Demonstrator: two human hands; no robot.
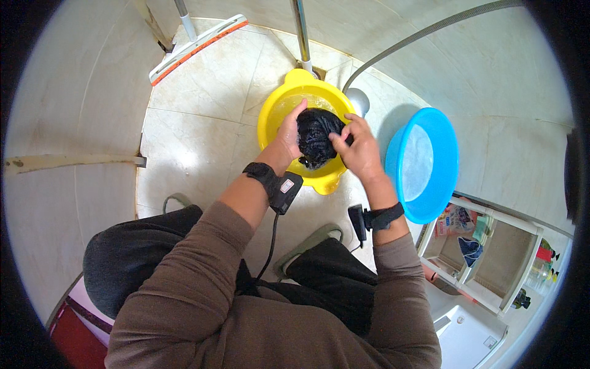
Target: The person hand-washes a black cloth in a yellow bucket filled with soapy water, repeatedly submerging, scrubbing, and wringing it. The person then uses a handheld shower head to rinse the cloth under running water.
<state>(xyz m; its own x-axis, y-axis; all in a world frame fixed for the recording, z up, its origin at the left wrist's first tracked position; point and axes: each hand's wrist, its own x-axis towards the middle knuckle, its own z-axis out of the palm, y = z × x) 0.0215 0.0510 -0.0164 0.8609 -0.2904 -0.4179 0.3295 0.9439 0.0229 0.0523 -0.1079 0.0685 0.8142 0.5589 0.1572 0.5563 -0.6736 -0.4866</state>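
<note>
A yellow plastic basin (271,110) stands on the tiled floor with water in it. Over it is a bunched, wet black cloth (317,133). My left hand (289,131) holds the cloth's left side, thumb up. At its right edge my right hand (359,145) pinches part of the cloth between thumb and fingers; it is slightly blurred. Both wrists wear black straps with small devices, and a cable runs from the left one. The cloth's underside is hidden.
A blue basin (454,161) leans on its side at the right. A floor squeegee (198,48) is at the upper left, a metal pole (300,32) and grey hose (405,41) behind the yellow basin. A white shelf (502,263) with bottles and bags stands lower right.
</note>
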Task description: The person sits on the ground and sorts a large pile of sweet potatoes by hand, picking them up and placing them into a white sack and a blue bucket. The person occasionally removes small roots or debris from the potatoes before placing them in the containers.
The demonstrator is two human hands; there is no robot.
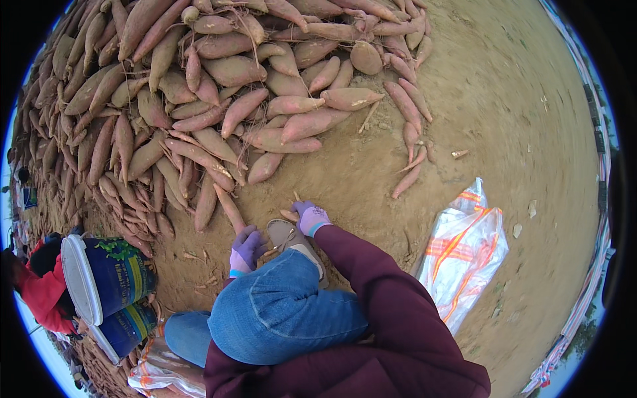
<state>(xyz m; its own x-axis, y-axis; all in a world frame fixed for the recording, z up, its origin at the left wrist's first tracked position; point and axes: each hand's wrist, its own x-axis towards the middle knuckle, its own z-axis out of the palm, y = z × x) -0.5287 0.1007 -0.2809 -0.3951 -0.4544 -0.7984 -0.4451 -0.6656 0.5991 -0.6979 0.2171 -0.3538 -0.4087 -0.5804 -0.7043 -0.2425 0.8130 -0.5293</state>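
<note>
My left hand point(245, 248), in a purple knit glove with a blue cuff, holds the lower end of a long, slender sweet potato point(229, 208). The tuber points up towards the heap. Right of it, my right hand point(312, 217), gloved alike, closes on a small tan root piece point(289, 215). A thin pale tip point(297, 196) shows beyond its fingers; whether it belongs to that piece is hard to tell. Between the hands is my grey-brown shoe point(281, 233). Ahead spreads a large heap of pink, soil-dusted sweet potatoes point(234, 72).
Two blue printed buckets point(117, 271) lie at the left, near a person in red point(42, 293). A white woven plastic sack with orange stripes point(460, 253) lies on the soil at right. Another sack point(166, 368) is beside my knee. Loose sweet potatoes point(407, 181) lie at the heap's right edge.
</note>
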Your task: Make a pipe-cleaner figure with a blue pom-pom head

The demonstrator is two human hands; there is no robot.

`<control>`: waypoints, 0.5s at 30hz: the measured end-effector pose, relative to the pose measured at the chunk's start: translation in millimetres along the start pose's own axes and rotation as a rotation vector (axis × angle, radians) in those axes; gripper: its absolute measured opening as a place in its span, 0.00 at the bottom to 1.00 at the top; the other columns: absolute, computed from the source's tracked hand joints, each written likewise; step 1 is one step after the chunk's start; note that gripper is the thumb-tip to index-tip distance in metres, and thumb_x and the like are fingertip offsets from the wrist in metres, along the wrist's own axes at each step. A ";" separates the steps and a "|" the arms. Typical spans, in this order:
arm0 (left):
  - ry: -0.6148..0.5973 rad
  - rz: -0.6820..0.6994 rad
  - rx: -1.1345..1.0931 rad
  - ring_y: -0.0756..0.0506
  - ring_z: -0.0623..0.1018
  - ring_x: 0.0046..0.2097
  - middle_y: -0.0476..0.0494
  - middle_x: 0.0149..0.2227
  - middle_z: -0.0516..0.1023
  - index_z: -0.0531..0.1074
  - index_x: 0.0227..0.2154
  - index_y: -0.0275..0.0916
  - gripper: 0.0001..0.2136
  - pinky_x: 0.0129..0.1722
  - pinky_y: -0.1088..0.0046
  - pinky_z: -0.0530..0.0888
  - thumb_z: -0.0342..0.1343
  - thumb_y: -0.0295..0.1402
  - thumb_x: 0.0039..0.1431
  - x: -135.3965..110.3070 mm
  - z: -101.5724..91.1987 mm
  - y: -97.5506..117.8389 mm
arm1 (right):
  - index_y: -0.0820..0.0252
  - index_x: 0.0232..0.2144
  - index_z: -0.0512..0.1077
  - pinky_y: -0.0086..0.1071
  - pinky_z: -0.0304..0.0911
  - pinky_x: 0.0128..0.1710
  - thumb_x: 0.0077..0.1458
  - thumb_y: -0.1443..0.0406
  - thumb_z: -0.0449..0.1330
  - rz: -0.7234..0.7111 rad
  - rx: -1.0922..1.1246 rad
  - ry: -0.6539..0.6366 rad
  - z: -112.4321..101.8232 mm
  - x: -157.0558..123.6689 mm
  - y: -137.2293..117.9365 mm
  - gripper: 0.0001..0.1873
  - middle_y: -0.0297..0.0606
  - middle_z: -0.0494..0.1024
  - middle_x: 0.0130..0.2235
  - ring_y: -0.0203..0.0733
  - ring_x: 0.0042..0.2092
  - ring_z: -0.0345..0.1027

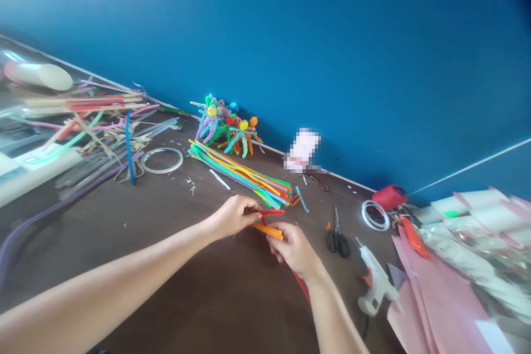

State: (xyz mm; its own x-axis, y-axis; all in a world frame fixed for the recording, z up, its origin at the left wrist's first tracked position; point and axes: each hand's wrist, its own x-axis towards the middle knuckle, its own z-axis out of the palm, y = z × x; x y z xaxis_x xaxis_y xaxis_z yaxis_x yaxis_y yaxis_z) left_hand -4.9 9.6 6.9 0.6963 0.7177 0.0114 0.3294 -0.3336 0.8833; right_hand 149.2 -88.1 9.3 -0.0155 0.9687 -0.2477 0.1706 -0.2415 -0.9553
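Note:
My left hand (233,215) and my right hand (293,248) meet over a dark brown table (174,265). Both are closed round pipe cleaners: the left pinches a red pipe cleaner (271,212), the right grips a short bundle of orange pipe cleaners (267,230). A red strand trails down behind my right wrist. Just beyond my hands lies a pile of straight coloured pipe cleaners (240,172). Several finished pipe-cleaner figures (226,126) stand against the blue wall.
Black scissors (337,237) and a white glue gun (375,282) lie right of my hands, with tape rings (162,160) (374,215), a red spool (390,197) and pink paper sheets (435,298). Sticks and plastic-wrapped supplies (62,116) crowd the left.

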 end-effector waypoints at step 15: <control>-0.169 -0.062 -0.097 0.51 0.69 0.26 0.49 0.23 0.74 0.75 0.27 0.34 0.11 0.26 0.80 0.63 0.53 0.35 0.46 -1.2 -2.3 1.5 | 0.59 0.32 0.73 0.26 0.56 0.21 0.49 0.60 0.56 -0.199 -0.274 0.096 1.3 -5.6 -4.6 0.11 0.32 0.71 0.22 0.33 0.22 0.62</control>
State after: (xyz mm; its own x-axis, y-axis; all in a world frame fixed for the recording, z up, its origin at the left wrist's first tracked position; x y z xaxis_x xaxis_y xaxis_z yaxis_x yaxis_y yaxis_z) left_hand -6.7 9.6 9.2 0.7763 0.6195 -0.1165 0.3182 -0.2256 0.9208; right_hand 147.2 -92.5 14.9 0.0152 0.9994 -0.0319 0.4314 -0.0353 -0.9015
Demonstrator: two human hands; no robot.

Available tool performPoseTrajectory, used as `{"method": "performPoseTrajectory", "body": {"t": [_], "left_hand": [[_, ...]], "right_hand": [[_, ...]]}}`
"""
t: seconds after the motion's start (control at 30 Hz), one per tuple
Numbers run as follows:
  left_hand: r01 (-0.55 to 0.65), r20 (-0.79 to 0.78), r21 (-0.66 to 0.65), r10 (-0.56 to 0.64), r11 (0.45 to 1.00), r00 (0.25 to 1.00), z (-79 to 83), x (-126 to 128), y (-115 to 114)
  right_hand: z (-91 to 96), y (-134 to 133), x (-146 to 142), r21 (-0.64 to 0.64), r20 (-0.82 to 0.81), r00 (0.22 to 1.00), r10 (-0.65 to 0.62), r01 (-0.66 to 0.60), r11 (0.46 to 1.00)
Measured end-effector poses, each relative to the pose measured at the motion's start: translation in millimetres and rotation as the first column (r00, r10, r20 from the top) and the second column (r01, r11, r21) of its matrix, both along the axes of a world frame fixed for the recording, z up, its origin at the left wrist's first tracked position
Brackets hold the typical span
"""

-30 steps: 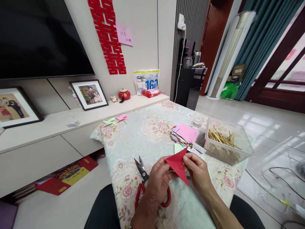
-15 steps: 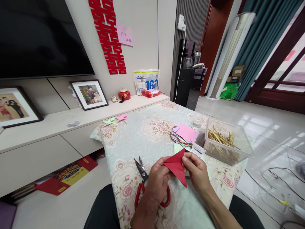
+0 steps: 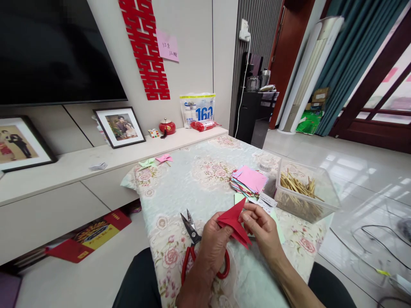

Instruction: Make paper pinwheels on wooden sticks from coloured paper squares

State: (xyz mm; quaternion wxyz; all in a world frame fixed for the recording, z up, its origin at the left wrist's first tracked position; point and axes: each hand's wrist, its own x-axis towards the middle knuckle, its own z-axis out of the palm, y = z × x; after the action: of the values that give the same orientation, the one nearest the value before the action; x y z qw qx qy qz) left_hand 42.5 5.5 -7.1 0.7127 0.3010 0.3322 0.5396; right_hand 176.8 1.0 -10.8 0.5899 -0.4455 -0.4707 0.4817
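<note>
A folded piece of red paper [image 3: 233, 219] with pointed corners is held just above the table. My left hand [image 3: 215, 239] grips it from the left, thumb on top. At its right edge, the thumb and fingers of my right hand [image 3: 261, 224] are pinched together on the paper; the fingertips partly hide that edge. Under my left forearm lie scissors [image 3: 192, 233] with red handles, blades parted and pointing away from me. Beyond my hands sits a stack of coloured paper squares [image 3: 249, 179], pink on top.
A clear plastic box [image 3: 310, 209] of thin sticks [image 3: 298, 185] stands at the right. Green [image 3: 148, 163] and pink [image 3: 165, 158] paper pinwheels lie at the table's far left corner. The flowered tablecloth [image 3: 212, 169] meets a white cabinet [image 3: 128, 152] behind.
The red paper has shifted slightly left and tilted, and its lower points now show separate layers. My right fingers have moved a little left along its edge. The scissors stay put.
</note>
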Motion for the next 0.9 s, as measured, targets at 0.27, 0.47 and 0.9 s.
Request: {"method": "performPoseTrajectory", "body": {"t": [0.27,0.47,0.9], "left_hand": [[-0.172,-0.103,0.048,0.176,0.984,0.979,-19.6,-1.2,6.0],[-0.190,-0.216,0.034,0.193,0.981,0.957,-10.2,-1.7,4.5],[-0.128,-0.036,-0.060,0.126,0.990,0.991,-8.5,-1.4,1.4]], "right_hand": [[-3.6,-7.4,-4.8,0.420,0.560,0.796,-0.229,-0.034,0.907],[-8.5,-9.6,-7.7,0.576,0.660,0.643,-0.388,-0.102,0.811],[-1.8,-4.3,-0.6,0.383,0.451,0.843,-0.294,0.116,0.917]]}}
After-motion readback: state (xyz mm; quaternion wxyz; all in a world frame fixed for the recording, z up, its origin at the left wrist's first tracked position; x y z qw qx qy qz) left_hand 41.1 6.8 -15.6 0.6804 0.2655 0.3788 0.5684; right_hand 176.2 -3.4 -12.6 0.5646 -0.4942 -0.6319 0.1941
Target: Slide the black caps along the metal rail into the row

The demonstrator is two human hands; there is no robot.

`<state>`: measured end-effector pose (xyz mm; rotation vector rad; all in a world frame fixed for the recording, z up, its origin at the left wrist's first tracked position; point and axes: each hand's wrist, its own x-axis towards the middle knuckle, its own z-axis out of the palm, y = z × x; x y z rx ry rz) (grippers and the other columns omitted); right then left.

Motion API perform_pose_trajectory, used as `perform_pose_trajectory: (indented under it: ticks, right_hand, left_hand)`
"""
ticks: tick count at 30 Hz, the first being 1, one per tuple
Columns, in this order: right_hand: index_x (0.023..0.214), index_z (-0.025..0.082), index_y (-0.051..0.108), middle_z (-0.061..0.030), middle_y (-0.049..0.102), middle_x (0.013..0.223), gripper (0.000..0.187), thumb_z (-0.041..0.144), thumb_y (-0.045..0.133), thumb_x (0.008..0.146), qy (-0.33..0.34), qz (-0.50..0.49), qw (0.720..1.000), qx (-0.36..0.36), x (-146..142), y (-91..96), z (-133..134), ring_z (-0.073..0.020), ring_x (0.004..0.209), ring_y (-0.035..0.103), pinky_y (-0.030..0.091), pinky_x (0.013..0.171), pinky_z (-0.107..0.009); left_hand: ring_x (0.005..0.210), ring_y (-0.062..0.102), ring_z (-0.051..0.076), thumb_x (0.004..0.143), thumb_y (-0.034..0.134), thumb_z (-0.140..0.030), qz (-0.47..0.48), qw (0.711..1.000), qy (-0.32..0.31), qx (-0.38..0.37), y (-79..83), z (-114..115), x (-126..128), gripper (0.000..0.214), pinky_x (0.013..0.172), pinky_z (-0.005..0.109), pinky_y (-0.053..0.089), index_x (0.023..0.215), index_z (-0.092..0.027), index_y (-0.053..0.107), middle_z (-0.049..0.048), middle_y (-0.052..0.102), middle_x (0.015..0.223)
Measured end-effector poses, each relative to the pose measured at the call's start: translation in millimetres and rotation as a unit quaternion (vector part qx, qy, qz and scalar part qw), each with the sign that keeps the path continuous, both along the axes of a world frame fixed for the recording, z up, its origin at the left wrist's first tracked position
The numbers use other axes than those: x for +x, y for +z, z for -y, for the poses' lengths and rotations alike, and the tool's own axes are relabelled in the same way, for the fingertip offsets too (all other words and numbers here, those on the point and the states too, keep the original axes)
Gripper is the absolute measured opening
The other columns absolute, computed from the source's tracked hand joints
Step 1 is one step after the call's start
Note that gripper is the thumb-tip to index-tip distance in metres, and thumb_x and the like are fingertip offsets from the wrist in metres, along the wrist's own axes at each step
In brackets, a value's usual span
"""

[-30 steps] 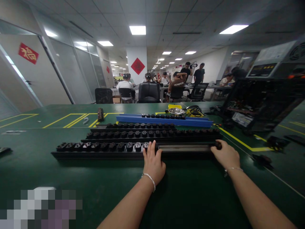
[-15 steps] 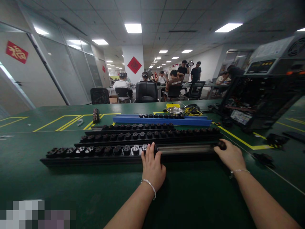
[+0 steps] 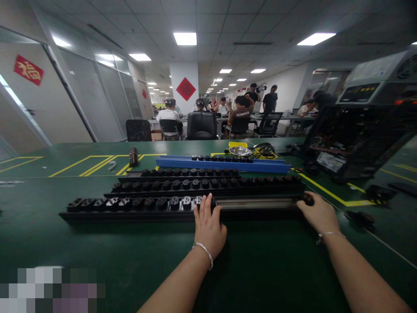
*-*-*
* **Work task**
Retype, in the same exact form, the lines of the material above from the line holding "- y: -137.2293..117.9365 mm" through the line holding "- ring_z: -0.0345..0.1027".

* **Answer for the task**
  - y: -137.2293..117.9365 mm
  - gripper: 0.0001..0.1873
  - middle_y: -0.0297..0.0606
  - middle_z: -0.0494..0.1024
  - middle_x: 0.0130..0.2235
  - ring_y: -0.0203..0.0733
  - ring_x: 0.0042..0.2092
  - ring_z: -0.0345..0.1027

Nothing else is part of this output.